Marquess of Saluzzo from 1504 until 1528

Michele Antonio del Vasto (26 March 1495 – 18 October 1528) was the Marquess of Saluzzo from 1504 until his death.

Born in Saluzzo, the elder son of Ludovico II of Saluzzo and Margaret of Foix-Candale, he was Count of Carmagnola until he succeeded to his father. He took part, initially alongside Ludovico, in the Italian Wars of Louis XII and Francis I of France. In particular, he distinguished himself at the Battle of Pavia (1525).

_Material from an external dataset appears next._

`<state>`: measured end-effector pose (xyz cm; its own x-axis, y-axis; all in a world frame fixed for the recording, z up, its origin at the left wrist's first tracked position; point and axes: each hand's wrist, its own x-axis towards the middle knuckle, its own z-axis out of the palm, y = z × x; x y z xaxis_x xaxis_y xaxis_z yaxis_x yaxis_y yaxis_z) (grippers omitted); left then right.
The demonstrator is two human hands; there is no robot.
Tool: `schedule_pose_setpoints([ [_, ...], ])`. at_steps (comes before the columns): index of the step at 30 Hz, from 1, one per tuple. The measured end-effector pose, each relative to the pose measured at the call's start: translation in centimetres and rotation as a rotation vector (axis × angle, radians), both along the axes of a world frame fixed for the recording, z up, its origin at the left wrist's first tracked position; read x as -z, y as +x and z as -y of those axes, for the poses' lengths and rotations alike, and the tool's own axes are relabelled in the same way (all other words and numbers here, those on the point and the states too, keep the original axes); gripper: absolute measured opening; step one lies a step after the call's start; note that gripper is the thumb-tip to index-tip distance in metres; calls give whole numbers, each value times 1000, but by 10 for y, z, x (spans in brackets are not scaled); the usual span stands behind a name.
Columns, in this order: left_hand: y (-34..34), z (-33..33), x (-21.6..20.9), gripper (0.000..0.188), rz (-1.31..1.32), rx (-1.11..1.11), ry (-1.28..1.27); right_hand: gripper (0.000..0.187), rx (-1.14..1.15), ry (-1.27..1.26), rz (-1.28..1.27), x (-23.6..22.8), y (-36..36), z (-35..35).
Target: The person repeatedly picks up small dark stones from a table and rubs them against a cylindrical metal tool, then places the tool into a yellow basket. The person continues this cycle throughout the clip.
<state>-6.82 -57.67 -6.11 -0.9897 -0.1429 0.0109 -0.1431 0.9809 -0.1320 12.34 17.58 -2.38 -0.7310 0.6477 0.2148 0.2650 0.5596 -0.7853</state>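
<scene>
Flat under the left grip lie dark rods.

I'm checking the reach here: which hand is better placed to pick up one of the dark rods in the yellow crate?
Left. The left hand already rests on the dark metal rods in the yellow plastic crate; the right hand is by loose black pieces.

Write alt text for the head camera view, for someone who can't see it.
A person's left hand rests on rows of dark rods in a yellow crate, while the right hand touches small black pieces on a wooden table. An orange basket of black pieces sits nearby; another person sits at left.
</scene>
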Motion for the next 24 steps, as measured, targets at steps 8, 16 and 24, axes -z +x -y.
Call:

Michele Antonio died from wounds sustained by a cannonball at the Battle of Aversa. (Note: Gregorovius simply states Saluzzo died of wounds.) According to his last will, he was buried in the church of Santa Maria in Aracoeli in Rome, while his heart was kept in Piedmont.

==See also==
- Italian War of 1521-1526

==Sources==
- Rapple, Rory (2009). "Martial Power and Elizabethan Political Culture: Military Men in England and Ireland, 1558-1594"
- Tavuzzi, Michael (2007). "Renaissance Inquisitors: Dominican Inquisitors and Inquisitorial Districts in Northern Italy, 1474- 1527"
- Gregorovius, Ferdinand (1902). "History of the City of Rome in the Middle Ages"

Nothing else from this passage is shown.